A: Make this decision in consultation with your doctor. Discuss all of your options and determine which treatment is most appropriate for your specific medical situation. This is a personal choice. Ask your doctor to discuss it with you.
Q: How long is the sling surgery?
A: In most cases, the surgery should last less than 30 minutes. If your doctor recommends, the procedure can be performed under local anesthesia with IV sedation. Sling procedures are frequently outpatient procedures, in which case you may be returning home the same day of surgery. Many times, the sling is part of another procedure and you may need additional surgery to support a prolapsed bladder, uterus or rectum. Your doctor will discuss this with you.

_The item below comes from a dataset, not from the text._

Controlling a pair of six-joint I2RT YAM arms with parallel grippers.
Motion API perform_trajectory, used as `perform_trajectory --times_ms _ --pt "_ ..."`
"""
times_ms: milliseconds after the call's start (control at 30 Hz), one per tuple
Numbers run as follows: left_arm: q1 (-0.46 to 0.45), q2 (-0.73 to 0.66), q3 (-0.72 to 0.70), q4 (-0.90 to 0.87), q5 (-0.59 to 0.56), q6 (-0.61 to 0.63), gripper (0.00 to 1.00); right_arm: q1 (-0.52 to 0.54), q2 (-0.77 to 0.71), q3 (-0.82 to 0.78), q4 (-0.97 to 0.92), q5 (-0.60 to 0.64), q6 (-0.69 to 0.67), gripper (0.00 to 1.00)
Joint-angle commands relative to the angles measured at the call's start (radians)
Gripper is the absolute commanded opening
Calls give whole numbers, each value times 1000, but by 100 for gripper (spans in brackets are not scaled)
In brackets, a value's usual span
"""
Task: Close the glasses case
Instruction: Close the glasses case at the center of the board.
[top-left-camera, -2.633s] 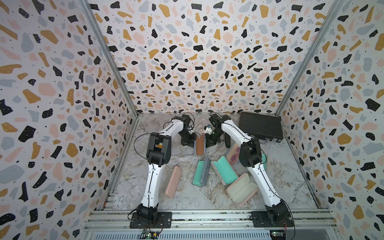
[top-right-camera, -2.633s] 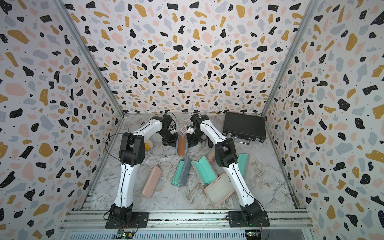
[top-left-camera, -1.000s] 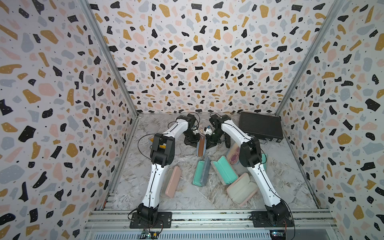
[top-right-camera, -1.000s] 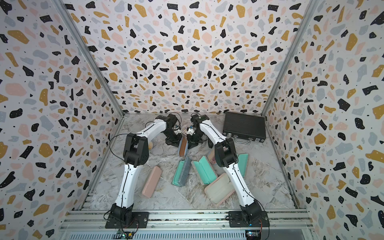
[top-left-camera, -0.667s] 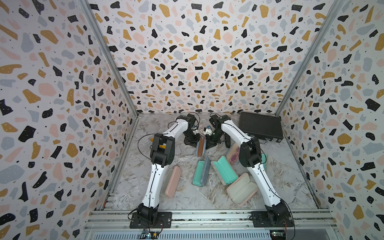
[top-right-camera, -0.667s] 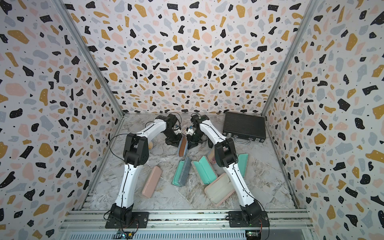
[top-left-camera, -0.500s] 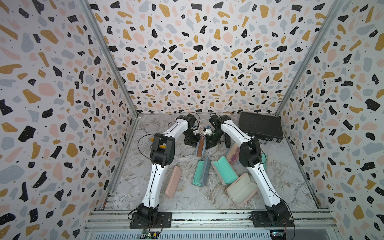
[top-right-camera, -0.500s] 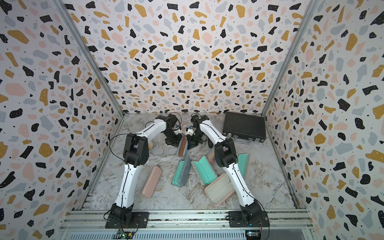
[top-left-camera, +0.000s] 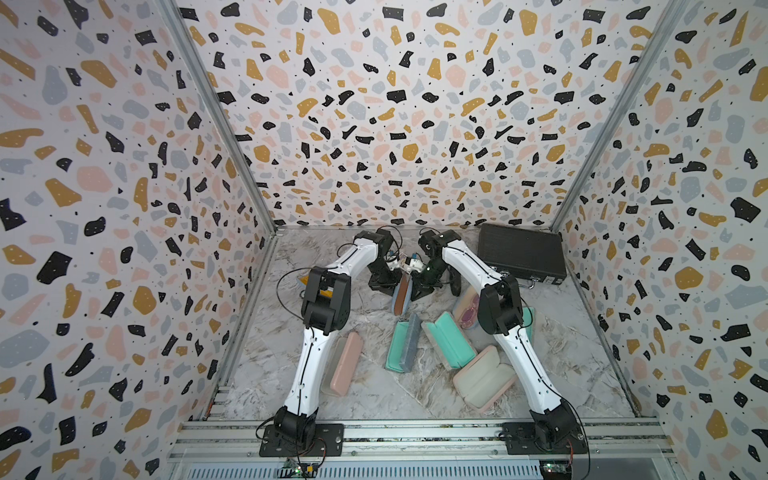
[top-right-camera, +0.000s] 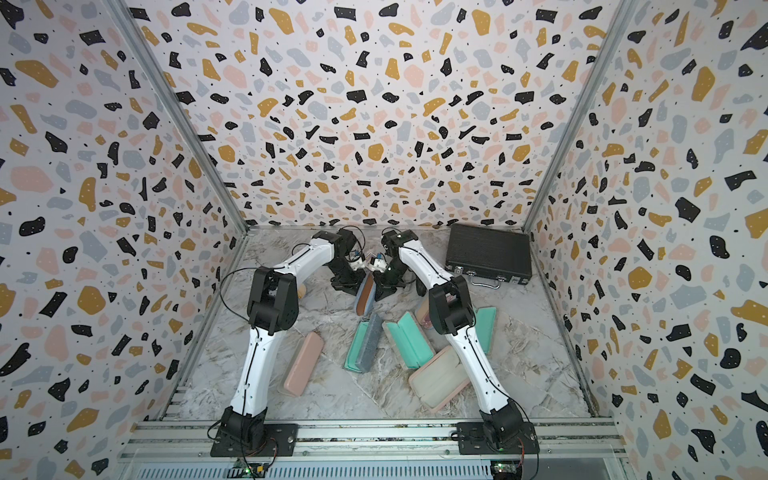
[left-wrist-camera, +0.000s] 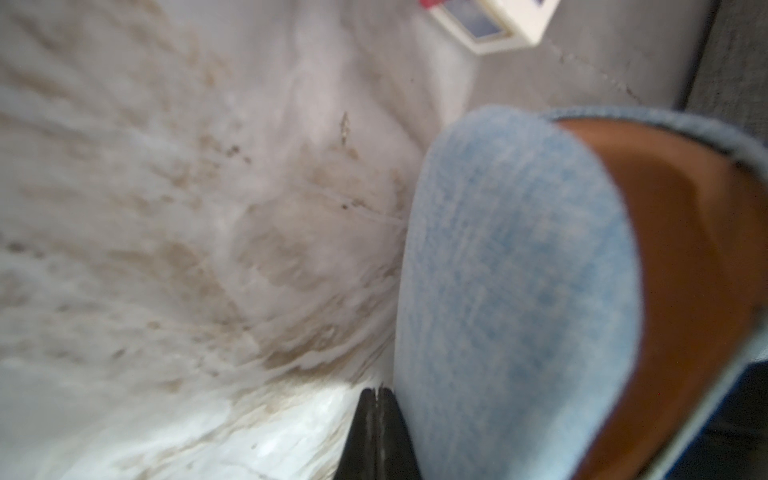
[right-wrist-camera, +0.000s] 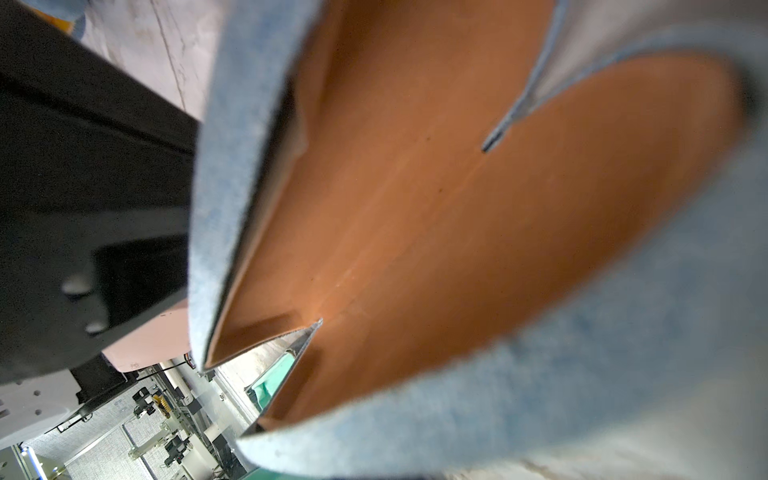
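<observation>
Terrazzo-print walls (top-left-camera: 395, 124) close in three sides of a marbled grey worktop (top-left-camera: 374, 395), which shows brownish scuffs in the left wrist view. A black box (top-left-camera: 521, 259) lies flat in the far right corner. The left arm (top-left-camera: 316, 332) and right arm (top-left-camera: 511, 332) rise from the near rail (top-left-camera: 415, 432) and meet at the far middle, one on each side of the case (top-left-camera: 402, 296), a blue fabric shell with a tan lining. It stands on its long edge with the lid ajar in a narrow V, as the right wrist view shows. I judge that the arms flank it so the two halves can be squeezed together without either sliding away. A teal case (top-left-camera: 449, 338) and a pink case (top-left-camera: 345, 370), among others, lie nearer the rail, apart from the job. The left tool (left-wrist-camera: 376, 415) is closed on nothing, tips together just beside the case's outer shell, seemingly serving as a pusher. The right tool (top-left-camera: 420, 287) is closed too, apparently empty, low at the opposite side.
</observation>
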Motion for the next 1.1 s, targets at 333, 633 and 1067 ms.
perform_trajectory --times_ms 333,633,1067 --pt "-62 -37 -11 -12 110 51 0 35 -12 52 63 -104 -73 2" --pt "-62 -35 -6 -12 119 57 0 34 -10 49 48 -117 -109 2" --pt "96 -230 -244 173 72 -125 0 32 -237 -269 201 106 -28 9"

Q: What did the FDA say in its October 20, 2008 Public Health Notice?
A: On October 20, 2008, the FDA issued a Public Health Notification (PHN) regarding potential complications associated with transvaginal placement of surgical mesh to treat pelvic organ prolapse (POP) and stress urinary incontinence (SUI). The PHN provided recommendations and encouraged physicians to seek specialized training in mesh procedures, to advise their patients about the risks associated with these procedures and to be diligent in diagnosing and reporting complications.
Q: What has happened since the 2008 PHN?
A: In July 2011, the FDA issued an update to the October 2008 PHN. In this update, the FDA maintained that adverse events for POP mesh repair are not rare, as previously reported, and questioned the relative effectiveness of transvaginal mesh as a treatment for POP as compared to non-mesh surgical repair.
On September 8 and 9, 2011, the FDA convened an Obstetrics and Gynecology Devices Panel of the Medical Devices Advisory Committee to further address the safety and effectiveness of transvaginal surgical mesh used for repair of POP. The panel recommended to the FDA that slings for the treatment of SUI are properly classified by the FDA with respect to risks and benefits offered. Regarding standard retropubic and transobturator slings, the panel concluded that no additional post-market surveillance studies are necessary. Regarding mini-slings, the panel recommended pre-market studies for new devices and additional post-market studies.
Q: Has the FDA recalled slings?
A: No, the FDA has not recalled slings.
Q: I have a sling implanted for bladder leakage. Should I have it removed?
A: As with all important medical decisions, consult with your physician. There is no need to remove your sling if you are satisfied with your surgery and are not having complications or symptoms. Because a sling integrates with your own tissues, removal may cause complications or symptoms. The FDA recommends you continue with your annual and other routine check-ups and follow-up care. Notify the surgeon if complications develop (persistent vaginal bleeding or discharge, pelvic or groin pain during sex.